- Work to be completed:
A bare number is the expected answer: the count of lines in the data holding "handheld".

(Dataset records)
--- --- ---
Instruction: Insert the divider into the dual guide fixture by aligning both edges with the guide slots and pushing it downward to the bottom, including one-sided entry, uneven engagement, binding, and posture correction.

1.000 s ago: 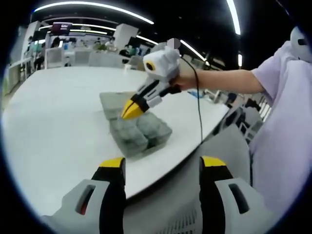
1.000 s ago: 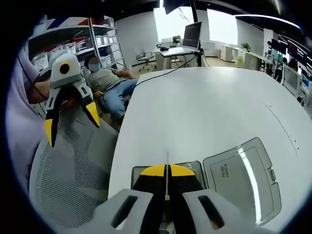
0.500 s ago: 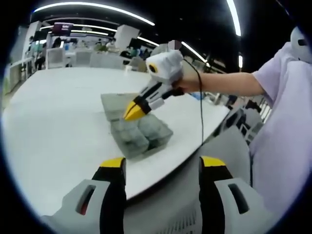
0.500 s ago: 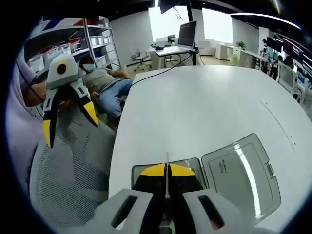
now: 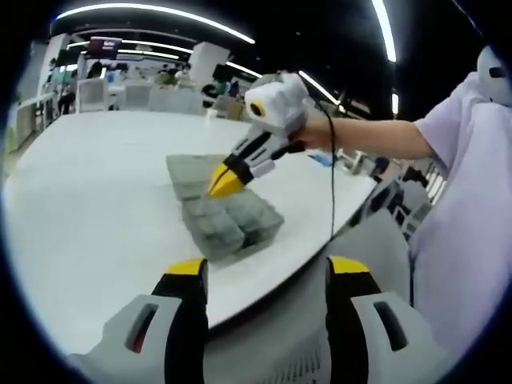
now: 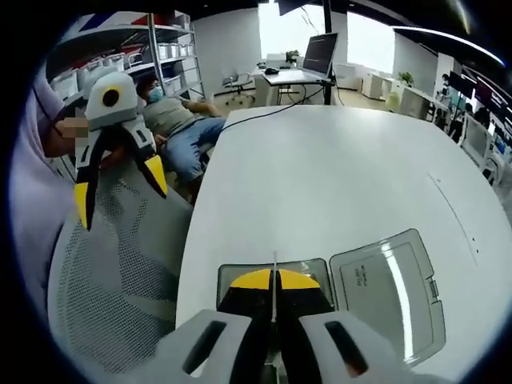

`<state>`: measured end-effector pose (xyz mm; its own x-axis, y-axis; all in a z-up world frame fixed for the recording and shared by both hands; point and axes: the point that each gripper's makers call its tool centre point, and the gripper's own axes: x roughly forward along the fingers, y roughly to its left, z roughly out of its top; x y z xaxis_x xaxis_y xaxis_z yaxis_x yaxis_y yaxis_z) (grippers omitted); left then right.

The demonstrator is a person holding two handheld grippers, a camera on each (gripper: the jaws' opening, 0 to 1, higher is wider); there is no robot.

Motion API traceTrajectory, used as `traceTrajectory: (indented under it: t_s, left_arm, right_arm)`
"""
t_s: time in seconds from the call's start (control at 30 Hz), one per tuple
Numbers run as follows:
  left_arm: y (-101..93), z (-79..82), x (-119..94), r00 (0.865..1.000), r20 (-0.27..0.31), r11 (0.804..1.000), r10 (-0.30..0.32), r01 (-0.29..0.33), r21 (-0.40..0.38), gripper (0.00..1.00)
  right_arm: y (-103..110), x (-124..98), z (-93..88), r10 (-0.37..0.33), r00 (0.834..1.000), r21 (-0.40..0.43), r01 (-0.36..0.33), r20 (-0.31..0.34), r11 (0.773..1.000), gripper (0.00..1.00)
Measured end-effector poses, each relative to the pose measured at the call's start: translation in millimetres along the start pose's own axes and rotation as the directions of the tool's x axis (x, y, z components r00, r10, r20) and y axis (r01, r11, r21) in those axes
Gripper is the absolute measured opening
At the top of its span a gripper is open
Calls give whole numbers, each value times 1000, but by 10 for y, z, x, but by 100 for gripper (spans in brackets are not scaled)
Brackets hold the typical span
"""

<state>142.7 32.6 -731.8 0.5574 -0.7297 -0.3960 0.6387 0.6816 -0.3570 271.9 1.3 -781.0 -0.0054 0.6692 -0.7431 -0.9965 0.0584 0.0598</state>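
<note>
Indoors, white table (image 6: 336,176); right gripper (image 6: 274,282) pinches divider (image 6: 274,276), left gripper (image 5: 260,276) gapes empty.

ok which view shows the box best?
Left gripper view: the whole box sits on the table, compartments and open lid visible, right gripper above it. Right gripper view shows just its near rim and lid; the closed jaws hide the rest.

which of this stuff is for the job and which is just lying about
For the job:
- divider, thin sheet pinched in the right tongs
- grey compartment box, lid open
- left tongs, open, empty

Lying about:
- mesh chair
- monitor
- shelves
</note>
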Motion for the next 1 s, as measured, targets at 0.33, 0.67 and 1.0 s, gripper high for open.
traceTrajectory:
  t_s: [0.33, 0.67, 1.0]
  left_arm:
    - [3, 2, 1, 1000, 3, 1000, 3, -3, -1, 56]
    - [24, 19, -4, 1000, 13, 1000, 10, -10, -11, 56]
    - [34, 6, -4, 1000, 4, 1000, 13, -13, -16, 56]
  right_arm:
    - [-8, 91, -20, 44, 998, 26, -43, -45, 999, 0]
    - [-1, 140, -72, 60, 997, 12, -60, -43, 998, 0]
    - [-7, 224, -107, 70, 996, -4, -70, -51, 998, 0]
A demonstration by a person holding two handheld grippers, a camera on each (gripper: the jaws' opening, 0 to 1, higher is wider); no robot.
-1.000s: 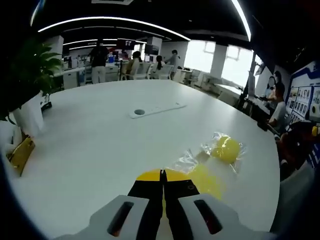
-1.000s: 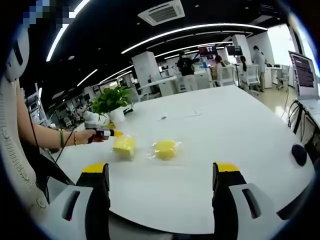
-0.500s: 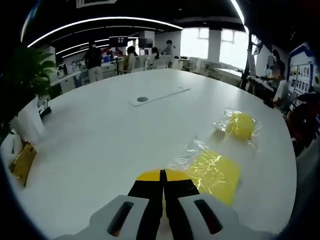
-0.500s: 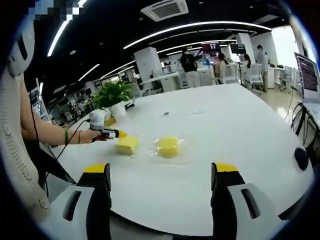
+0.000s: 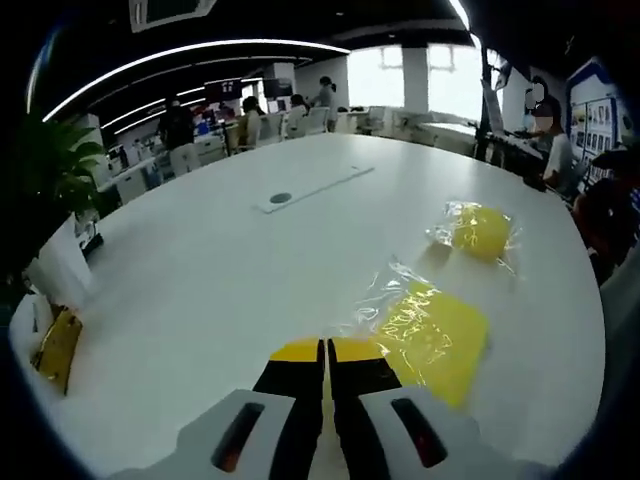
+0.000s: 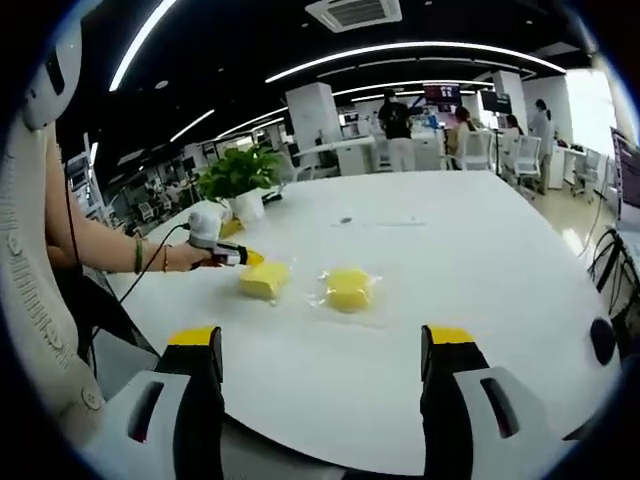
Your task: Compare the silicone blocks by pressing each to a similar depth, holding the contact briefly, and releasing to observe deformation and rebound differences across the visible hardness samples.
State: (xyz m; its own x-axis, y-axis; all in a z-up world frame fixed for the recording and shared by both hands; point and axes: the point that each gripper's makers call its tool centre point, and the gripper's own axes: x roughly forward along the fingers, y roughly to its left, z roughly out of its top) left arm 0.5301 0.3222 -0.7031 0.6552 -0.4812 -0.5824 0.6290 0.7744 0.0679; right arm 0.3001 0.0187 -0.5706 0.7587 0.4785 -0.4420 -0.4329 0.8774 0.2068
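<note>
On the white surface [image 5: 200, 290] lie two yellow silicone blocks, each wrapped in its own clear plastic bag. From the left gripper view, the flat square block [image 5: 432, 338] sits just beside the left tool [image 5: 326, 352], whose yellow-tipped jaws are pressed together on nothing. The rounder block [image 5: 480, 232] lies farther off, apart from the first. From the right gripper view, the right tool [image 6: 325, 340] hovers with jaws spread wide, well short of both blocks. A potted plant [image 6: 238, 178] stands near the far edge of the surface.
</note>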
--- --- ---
- Solution:
2